Discussion:
[OMPI users] problems with client server scenario using MPI_Comm_connect
Marlborough, Rick
2016-10-03 21:39:50 UTC
Permalink
Folks;
I have been trying to get a test case up and running using a client server scenario with a server waiting on MPI_Comm_accept and the client trying to connect via MPI_Comm_connect. The port value is written to a file. The client opens the file and reads the port value. I run the server, followed by the client. They both appear to sit there for a time, but eventually they both timeout and abort. They are both running a separate machines. All other communications between these 2 machines appears to be OK. Is there some intermediate service that needs to be run? I am using OpenMPI v2.01 on Red Hat linux v6.5 64 bit running on a 1 gig network.

Thanks
Rick
Gilles Gouaillardet
2016-10-04 11:13:29 UTC
Permalink
Rick,

I do not think ompi_server is required here.
Can you please post a trimmed version of your client and server, and your two mpirun command lines.
You also need to make sure all ranks have the same root parameter when invoking MPI_Comm_accept and MPI_Comm_connect

Cheers,

Gilles
Post by Marlborough, Rick
Folks;
                I have been trying to get a test case up and running using a client server scenario with a server waiting on MPI_Comm_accept and the client trying to connect via MPI_Comm_connect. The port value is written to a file. The client opens the file and reads the port value. I run the server, followed by the client. They both appear to sit there for a time, but eventually they both timeout and abort. They are both running a separate machines. All other communications between these 2 machines appears to be OK. Is there some intermediate service that needs to be run? I am using OpenMPI v2.01 on Red Hat linux v6.5 64 bit running on a 1 gig network.
 
Thanks
Rick
 
Marlborough, Rick
2016-10-04 12:28:45 UTC
Permalink
Gilles;
Here is the client side code. The start command is “mpirun –n 1 client 10” where 10 is used to size a buffer.

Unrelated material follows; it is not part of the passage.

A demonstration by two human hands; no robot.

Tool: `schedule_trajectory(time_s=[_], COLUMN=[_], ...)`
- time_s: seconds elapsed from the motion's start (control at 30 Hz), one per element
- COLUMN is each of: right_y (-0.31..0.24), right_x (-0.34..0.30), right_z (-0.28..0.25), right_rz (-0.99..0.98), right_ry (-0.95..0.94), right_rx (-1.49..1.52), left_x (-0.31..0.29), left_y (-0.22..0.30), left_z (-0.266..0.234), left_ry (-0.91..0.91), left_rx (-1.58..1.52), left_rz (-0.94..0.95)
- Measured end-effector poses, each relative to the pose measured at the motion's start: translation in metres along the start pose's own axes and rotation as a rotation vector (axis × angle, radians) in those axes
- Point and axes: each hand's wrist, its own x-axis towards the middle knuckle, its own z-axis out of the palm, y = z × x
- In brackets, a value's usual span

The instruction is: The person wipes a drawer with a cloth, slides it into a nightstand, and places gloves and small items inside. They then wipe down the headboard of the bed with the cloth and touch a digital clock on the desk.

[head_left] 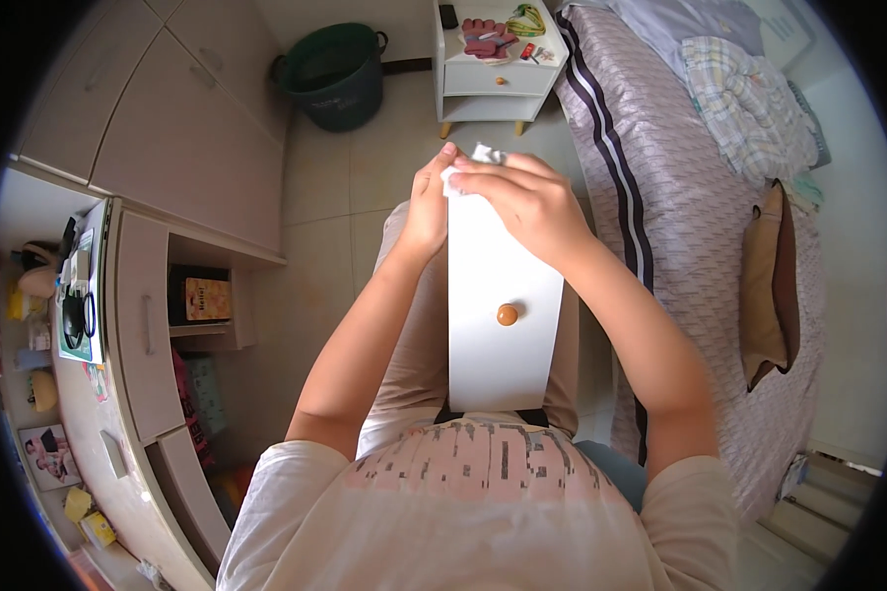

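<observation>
A white drawer (500,360) rests across my lap, its front panel facing up and one end close to my shirt. Its round orange-brown wooden knob (507,314) sticks up from the panel. My left hand (430,205) grips the drawer's far left corner, thumb along the edge. Over the far end lies my right hand (534,204), its bent fingers pressing a crumpled white tissue or cloth (487,154) against the edge. Part of that white piece shows between the two hands. The drawer's underside and inside are hidden.
Ahead stands a white nightstand (463,79) with gloves (488,37) on top. A dark green tub (335,84) is left of it. On my right is a bed (700,295) with a tan cushion (767,286); cabinets and a cluttered desk (103,414) line the left.
</observation>
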Motion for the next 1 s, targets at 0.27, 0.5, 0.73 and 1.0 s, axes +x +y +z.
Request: schedule_trajectory(time_s=[0.27, 0.5, 0.73, 1.0], right_y=[-0.010, -0.026, -0.017, -0.048], right_x=[-0.053, -0.056, -0.010, -0.073], right_z=[-0.041, -0.027, 0.005, -0.016], right_rz=[0.224, -0.096, 0.273, 0.272], right_ry=[0.019, -0.180, 0.045, -0.304], right_rx=[-0.065, 0.062, -0.192, 0.195], left_x=[0.000, 0.003, -0.005, -0.173], left_y=[-0.007, -0.002, -0.014, -0.048], left_z=[0.016, 0.008, 0.000, -0.008], left_ry=[-0.020, 0.025, 0.032, 0.096], left_rx=[0.227, 0.143, 0.126, 0.447], left_rz=[0.084, 0.070, 0.007, 0.025])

int numtasks, rank, dest, source, rc, count, tag=1;
MPI_Init(&argc,&argv);
if(argc > 1)
{
bufsize = atoi(argv[1]);
}
MPI_Comm_size(MPI_COMM_WORLD, &numtasks);
MPI_Comm_rank(MPI_COMM_WORLD, &rank);
MPI_Comm server;
if(1)
{
char port_name[MPI_MAX_PORT_NAME + 1];

std::ifstream file("./portfile");
file.getline(port_name,MPI_MAX_PORT_NAME) ;
file.close();
//Lookup_name does not work.
//MPI_Lookup_name("test_service", MPI_INFO_NULL, port_name);
std::cout << "Established port name is " << port_name << std::endl;
MPI_Comm_connect(port_name, MPI_INFO_NULL, 0, MPI_COMM_WORLD, &server);
MPI_Comm_remote_size(server,&num_procs);
std::cout << "Number of running processes is " << num_procs << std::endl;
MPI_Finalize();
exit(0);
}


Here is the server code. This is started on a different machine. The command line is “mpirun –n 1 sendrec 10” where 10 is used to size a buffer.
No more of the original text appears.